● WHAT YOU WILL DO
Every line in the data below from the one containing "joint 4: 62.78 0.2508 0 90" down to the one containing "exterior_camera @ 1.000", both included, must be retyped exactly; no other line is to appear.

[SUPPLIED RECORDS]

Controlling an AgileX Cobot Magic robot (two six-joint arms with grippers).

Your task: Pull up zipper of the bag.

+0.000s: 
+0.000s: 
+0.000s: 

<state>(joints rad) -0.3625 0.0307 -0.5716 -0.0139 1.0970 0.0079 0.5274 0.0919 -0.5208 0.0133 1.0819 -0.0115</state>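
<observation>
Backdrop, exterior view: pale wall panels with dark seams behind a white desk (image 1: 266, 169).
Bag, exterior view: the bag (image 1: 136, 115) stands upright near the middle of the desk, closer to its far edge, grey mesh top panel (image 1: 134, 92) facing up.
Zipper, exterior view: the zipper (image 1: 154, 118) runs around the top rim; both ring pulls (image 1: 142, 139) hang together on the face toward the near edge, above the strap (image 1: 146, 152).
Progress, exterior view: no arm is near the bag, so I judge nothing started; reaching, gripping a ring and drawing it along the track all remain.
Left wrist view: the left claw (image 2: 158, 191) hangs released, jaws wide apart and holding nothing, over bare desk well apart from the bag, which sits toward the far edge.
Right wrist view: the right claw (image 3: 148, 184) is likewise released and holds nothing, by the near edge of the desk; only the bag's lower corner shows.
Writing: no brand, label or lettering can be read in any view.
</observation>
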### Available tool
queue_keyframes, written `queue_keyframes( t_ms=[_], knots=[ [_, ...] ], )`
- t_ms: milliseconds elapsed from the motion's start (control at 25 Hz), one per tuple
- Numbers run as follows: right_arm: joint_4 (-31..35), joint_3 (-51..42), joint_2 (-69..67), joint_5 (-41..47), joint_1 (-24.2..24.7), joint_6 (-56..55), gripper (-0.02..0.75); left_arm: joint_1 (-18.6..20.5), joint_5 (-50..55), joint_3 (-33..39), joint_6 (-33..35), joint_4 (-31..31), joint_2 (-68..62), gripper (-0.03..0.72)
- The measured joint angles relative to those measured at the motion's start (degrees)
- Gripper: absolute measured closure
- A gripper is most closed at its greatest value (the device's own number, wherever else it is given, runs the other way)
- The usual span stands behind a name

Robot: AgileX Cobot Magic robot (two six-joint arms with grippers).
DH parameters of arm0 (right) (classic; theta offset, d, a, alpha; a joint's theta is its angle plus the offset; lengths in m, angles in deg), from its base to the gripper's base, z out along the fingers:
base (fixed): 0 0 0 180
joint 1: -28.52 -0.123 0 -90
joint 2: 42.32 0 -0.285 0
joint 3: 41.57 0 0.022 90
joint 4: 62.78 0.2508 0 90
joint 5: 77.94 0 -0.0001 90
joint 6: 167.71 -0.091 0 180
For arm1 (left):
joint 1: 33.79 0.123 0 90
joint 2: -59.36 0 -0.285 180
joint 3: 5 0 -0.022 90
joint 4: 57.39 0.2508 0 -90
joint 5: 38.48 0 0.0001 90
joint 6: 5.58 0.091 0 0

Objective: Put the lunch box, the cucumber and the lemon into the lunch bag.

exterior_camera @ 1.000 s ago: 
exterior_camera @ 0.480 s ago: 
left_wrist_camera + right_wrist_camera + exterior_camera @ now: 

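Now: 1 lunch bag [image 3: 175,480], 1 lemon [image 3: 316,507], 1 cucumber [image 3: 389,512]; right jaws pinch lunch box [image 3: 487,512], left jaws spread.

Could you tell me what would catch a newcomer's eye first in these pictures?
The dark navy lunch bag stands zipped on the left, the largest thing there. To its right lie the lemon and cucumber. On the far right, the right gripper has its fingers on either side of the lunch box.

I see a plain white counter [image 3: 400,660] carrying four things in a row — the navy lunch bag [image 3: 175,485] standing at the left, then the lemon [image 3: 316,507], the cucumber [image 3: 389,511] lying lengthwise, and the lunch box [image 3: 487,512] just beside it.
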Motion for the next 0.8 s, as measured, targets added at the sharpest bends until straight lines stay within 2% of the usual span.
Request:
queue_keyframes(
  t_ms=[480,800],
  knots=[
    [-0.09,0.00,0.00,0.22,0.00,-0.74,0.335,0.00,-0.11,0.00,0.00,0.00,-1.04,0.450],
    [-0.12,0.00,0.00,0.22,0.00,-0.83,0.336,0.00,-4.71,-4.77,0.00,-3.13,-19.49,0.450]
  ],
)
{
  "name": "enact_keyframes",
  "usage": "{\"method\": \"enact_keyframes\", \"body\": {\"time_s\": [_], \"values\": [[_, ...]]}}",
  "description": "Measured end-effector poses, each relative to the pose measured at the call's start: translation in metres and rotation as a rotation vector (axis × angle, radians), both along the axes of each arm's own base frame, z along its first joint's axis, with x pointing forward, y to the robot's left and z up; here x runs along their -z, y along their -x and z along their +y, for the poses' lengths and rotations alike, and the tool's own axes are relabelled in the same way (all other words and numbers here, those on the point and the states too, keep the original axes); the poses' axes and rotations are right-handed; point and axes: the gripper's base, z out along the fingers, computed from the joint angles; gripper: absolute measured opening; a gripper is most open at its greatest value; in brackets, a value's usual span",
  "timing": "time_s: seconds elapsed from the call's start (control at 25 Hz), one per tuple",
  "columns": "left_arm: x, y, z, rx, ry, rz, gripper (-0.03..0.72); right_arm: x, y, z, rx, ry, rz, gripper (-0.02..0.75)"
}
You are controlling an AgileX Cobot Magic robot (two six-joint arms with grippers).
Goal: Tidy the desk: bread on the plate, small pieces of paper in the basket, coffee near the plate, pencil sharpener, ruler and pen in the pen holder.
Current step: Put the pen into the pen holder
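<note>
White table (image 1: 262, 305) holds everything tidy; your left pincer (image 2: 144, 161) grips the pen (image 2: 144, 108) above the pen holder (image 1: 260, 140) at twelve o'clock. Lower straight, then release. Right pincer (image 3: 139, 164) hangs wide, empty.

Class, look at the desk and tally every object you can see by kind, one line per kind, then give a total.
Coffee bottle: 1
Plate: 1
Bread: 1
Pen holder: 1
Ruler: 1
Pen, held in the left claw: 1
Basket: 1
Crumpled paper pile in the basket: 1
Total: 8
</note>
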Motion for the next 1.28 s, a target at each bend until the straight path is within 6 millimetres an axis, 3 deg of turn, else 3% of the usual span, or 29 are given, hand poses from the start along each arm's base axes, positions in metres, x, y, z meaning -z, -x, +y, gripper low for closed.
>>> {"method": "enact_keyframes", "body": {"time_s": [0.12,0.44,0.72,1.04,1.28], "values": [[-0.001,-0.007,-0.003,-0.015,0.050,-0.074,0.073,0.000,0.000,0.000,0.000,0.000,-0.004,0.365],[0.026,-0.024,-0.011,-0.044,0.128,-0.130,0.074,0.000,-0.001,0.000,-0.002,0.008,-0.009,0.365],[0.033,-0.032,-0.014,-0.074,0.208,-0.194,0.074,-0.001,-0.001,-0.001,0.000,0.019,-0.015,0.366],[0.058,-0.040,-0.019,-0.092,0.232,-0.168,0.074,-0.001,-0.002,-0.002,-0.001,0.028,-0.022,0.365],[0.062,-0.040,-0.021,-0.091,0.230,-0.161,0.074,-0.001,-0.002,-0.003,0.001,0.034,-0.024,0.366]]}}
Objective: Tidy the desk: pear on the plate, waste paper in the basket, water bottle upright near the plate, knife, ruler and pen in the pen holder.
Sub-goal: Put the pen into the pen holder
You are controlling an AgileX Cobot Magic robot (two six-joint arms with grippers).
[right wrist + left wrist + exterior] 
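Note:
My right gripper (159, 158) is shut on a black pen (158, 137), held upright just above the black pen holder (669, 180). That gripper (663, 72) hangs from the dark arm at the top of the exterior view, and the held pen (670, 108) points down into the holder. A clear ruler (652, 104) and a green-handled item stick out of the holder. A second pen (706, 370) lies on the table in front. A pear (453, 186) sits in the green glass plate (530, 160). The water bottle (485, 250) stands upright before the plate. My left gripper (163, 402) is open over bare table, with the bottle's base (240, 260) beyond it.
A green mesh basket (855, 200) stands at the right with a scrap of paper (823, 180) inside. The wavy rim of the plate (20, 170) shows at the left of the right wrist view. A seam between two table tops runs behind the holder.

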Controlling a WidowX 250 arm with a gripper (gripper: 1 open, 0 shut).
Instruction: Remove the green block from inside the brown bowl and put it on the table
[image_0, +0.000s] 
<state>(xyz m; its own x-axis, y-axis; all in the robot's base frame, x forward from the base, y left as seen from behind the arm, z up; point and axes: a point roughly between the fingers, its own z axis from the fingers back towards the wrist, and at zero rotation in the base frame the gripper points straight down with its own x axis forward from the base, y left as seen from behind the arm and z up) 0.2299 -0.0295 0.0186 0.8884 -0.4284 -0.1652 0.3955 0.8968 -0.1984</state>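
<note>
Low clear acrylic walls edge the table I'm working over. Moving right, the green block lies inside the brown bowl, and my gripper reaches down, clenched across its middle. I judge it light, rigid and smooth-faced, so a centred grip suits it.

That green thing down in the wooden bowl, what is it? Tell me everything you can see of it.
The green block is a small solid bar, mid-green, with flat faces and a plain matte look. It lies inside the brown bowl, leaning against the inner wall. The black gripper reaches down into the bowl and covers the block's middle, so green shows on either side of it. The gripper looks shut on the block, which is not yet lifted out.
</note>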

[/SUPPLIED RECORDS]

● ANSWER TO THE EXERCISE
joint 4: 62.78 0.2508 0 90
joint 5: 77.94 0 -0.0001 90
joint 6: 167.71 -0.091 0 180
For arm1 (left):
joint 1: 33.79 0.123 0 90
joint 2: -59.36 0 -0.285 180
joint 3: 5 0 -0.022 90
joint 4: 57.39 0.2508 0 -90
joint 5: 38.48 0 0.0001 90
joint 6: 5.58 0.091 0 0

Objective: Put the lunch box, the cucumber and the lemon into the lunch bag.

exterior_camera @ 1.000 s ago: 

There's no more to the output.